* To do *
The lines from the start of the data through the line containing "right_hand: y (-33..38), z" are to be reproduced exactly, both ends included.

* Source material *
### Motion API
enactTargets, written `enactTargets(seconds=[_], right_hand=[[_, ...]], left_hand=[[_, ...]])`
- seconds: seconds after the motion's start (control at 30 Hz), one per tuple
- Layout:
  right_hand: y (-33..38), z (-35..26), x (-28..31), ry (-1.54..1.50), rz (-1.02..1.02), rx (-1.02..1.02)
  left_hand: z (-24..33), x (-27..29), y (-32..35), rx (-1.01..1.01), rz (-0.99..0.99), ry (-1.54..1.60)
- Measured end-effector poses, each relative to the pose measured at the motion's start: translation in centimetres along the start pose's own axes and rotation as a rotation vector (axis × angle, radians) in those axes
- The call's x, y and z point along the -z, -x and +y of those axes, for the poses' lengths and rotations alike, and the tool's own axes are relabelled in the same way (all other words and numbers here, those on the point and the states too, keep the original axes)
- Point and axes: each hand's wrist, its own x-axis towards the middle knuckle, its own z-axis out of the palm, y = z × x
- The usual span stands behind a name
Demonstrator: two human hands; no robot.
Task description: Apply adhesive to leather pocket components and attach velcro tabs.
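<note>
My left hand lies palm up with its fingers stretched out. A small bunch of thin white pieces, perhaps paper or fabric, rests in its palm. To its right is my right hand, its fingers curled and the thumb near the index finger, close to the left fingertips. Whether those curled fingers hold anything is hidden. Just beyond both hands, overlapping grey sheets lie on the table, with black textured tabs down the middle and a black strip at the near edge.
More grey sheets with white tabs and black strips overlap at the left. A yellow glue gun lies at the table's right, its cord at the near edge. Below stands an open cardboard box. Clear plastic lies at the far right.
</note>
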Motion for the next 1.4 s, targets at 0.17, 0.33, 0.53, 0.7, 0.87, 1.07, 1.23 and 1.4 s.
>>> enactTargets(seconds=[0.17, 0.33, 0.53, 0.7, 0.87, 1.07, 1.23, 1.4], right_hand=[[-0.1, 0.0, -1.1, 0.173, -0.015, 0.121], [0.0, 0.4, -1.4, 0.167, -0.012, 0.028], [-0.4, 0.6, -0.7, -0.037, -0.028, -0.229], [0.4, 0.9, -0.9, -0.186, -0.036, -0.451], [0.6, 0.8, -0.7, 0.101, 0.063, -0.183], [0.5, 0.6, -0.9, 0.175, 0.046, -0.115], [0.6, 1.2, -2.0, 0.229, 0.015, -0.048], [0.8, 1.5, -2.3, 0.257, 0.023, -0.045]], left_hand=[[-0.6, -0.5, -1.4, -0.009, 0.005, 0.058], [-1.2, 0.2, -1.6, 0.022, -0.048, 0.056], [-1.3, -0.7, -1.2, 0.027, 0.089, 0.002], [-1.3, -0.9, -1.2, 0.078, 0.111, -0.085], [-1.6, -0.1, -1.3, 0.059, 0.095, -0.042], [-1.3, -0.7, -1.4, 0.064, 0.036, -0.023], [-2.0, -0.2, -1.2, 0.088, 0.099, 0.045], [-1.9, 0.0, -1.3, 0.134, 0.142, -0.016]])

* Solution for this problem *
### Motion API
enactTargets, written `enactTargets(seconds=[_], right_hand=[[_, ...]], left_hand=[[_, ...]])`
- seconds: seconds after the motion's start (control at 30 Hz), one per tuple
- Layout:
  right_hand: y (-33..38), z (-35..26), x (-28..31), ry (-1.54..1.50), rz (-1.02..1.02), rx (-1.02..1.02)

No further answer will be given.